Task directions:
Return only these lines, exactly: the one containing "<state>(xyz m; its" and every line after it in the listing.
****
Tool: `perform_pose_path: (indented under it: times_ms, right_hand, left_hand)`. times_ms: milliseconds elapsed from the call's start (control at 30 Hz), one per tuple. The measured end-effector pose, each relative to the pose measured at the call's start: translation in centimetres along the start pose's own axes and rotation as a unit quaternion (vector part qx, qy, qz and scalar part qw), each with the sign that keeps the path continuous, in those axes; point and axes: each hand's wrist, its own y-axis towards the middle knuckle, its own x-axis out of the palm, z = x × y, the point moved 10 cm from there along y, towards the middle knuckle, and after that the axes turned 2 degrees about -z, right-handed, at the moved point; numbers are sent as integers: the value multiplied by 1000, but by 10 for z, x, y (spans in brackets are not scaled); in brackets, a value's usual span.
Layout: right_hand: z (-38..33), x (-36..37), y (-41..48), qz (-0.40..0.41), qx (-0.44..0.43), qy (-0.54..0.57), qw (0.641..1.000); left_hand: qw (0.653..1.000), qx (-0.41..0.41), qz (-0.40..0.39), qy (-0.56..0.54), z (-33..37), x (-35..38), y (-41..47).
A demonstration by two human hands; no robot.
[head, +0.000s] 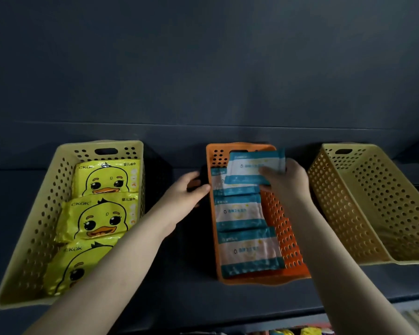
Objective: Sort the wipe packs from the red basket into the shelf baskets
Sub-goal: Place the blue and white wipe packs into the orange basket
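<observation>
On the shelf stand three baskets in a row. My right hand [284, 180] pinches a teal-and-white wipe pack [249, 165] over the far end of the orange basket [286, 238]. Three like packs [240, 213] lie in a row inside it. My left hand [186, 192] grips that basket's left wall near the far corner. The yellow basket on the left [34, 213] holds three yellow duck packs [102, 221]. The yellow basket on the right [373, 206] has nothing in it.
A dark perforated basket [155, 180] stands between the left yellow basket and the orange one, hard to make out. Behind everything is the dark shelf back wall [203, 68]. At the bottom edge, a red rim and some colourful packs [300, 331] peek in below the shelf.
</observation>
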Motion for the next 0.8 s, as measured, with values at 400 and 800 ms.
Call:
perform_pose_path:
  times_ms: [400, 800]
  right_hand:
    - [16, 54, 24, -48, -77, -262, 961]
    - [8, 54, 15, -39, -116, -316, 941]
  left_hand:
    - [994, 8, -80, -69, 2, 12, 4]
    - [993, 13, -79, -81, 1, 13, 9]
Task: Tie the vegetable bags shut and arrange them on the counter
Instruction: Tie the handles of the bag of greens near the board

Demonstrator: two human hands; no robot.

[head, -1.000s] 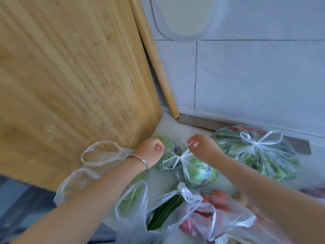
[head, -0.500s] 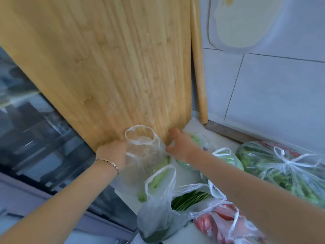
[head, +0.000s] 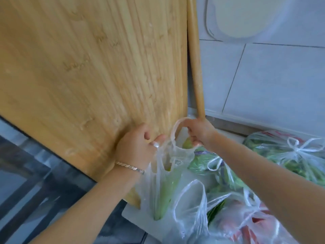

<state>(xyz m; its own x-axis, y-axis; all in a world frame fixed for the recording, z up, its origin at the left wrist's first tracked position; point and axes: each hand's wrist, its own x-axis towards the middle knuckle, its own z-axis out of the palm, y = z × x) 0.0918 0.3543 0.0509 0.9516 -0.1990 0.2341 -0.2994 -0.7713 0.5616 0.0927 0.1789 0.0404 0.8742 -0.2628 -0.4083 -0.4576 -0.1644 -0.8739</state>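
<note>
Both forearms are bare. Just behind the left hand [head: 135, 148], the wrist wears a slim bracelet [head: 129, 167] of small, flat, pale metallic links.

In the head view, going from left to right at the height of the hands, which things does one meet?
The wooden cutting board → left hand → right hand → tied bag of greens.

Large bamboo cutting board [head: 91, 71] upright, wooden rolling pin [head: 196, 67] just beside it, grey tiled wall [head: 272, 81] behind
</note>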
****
Result of the exercise:
<state>(xyz m; its own x-axis, y-axis; all in a world frame fixed for the recording, z up, its origin at the left wrist's first tracked position; point and axes: each hand's wrist, its own x-axis towards the middle knuckle, its own z-axis out of the palm, y = z × x) 0.0918 0.3543 0.0509 0.9516 -0.1990 0.2341 -0.2994 -0.7713 0.5616 0.0927 0.1789 0.0404 0.8742 -0.2628 -0.4083 -0.4576 -0.1644 -0.8739</state>
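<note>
Both forearms are bare. Just behind the left hand [head: 135, 148], the wrist wears a slim bracelet [head: 129, 167] of small, flat, pale metallic links.

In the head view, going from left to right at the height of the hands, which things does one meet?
The wooden cutting board → left hand → right hand → tied bag of greens.

Large bamboo cutting board [head: 91, 71] upright, wooden rolling pin [head: 196, 67] just beside it, grey tiled wall [head: 272, 81] behind
</note>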

The response to this exercise is done.